### What you have to do:
Return each line of the material verbatim.

### Data shown:
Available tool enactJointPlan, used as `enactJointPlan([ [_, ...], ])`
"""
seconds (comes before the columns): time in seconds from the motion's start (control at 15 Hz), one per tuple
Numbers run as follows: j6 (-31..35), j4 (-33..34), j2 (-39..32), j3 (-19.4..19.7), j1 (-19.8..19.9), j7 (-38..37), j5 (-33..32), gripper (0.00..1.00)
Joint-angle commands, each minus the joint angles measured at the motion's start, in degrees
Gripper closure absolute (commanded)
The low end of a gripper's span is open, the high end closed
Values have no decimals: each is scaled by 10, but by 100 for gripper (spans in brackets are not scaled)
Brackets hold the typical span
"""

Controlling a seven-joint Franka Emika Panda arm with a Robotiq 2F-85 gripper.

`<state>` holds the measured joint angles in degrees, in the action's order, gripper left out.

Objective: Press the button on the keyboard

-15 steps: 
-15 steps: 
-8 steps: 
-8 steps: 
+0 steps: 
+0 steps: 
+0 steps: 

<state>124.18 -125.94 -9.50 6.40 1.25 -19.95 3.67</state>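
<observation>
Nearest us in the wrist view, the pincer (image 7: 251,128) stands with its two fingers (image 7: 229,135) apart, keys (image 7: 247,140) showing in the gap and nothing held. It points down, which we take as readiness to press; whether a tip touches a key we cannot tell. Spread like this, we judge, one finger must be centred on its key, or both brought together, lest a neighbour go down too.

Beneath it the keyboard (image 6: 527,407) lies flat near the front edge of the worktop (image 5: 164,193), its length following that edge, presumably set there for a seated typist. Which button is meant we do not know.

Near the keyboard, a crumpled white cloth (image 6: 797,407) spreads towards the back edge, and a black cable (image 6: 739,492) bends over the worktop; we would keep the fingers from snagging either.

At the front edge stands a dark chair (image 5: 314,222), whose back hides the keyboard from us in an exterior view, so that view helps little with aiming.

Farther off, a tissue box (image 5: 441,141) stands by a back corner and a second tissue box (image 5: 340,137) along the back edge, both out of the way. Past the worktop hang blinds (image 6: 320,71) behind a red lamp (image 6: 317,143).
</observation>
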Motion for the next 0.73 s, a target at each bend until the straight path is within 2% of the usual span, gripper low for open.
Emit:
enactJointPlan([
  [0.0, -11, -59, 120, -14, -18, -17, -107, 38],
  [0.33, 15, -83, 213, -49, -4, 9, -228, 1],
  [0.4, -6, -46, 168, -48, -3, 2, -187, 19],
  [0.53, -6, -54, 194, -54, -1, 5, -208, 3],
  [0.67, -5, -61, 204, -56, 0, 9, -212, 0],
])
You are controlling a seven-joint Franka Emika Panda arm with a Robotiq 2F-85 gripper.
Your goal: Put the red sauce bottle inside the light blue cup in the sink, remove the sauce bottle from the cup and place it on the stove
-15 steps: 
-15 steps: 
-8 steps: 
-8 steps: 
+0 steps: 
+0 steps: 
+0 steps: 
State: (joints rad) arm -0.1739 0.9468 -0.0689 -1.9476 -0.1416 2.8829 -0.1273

### The completed task:
Available tool enactJointPlan, used as `enactJointPlan([ [_, ...], ])`
"""
seconds (comes before the columns): time in seconds from the motion's start (control at 15 Hz), one per tuple
Numbers run as follows: j6 (-31..35), j4 (-33..34), j2 (-39..32), j3 (-19.4..19.7), j1 (-19.8..19.9), j7 (-38..37), j5 (-33..32), gripper (0.00..1.00)
Joint-angle commands, each minus the joint angles measured at the motion's start, in degrees
Gripper closure absolute (commanded)
The low end of a gripper's span is open, the high end closed
Values have no decimals: each is scaled by 10, but by 100 for gripper (spans in brackets are not scaled)
Brackets hold the typical span
"""

Controlling a seven-joint Franka Emika Panda arm with a Robotiq 2F-85 gripper.

`<state>` holds the measured joint angles in degrees, in the action's order, gripper left out.

Objective: Press the button on the keyboard

-15 steps: 
-15 steps: 
-8 steps: 
-8 steps: 
+0 steps: 
+0 steps: 
+0 steps: 

<state>124.18 -125.94 -9.50 6.40 1.25 -19.95 3.67</state>
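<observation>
Nearest us in the wrist view, the pincer (image 7: 251,128) stands with its two fingers (image 7: 229,135) apart, keys (image 7: 247,140) showing in the gap and nothing held. It points down, which we take as readiness to press; whether a tip touches a key we cannot tell. Spread like this, we judge, one finger must be centred on its key, or both brought together, lest a neighbour go down too.

Beneath it the keyboard (image 6: 527,407) lies flat near the front edge of the worktop (image 5: 164,193), its length following that edge, presumably set there for a seated typist. Which button is meant we do not know.

Near the keyboard, a crumpled white cloth (image 6: 797,407) spreads towards the back edge, and a black cable (image 6: 739,492) bends over the worktop; we would keep the fingers from snagging either.

At the front edge stands a dark chair (image 5: 314,222), whose back hides the keyboard from us in an exterior view, so that view helps little with aiming.

Farther off, a tissue box (image 5: 441,141) stands by a back corner and a second tissue box (image 5: 340,137) along the back edge, both out of the way. Past the worktop hang blinds (image 6: 320,71) behind a red lamp (image 6: 317,143).
</observation>
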Motion for the next 0.73 s, a target at each bend until the straight path is within 2% of the usual span, gripper low for open.
Emit:
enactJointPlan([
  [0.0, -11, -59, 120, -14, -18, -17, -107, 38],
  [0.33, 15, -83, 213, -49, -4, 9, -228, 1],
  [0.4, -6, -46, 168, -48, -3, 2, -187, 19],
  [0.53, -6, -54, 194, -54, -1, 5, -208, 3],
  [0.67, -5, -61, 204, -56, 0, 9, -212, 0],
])
You are controlling a seven-joint Franka Emika Panda arm with a Robotiq 2F-85 gripper.
Your goal: Put the red sauce bottle inside the light blue cup in the sink, remove the sauce bottle from the cup and place it on the stove
-15 steps: 
-15 steps: 
-8 steps: 
-8 steps: 
+0 steps: 
+0 steps: 
+0 steps: 
State: (joints rad) arm -0.1739 0.9468 -0.0689 -1.9476 -0.1416 2.8829 -0.1273

Nothing further is required for this exercise.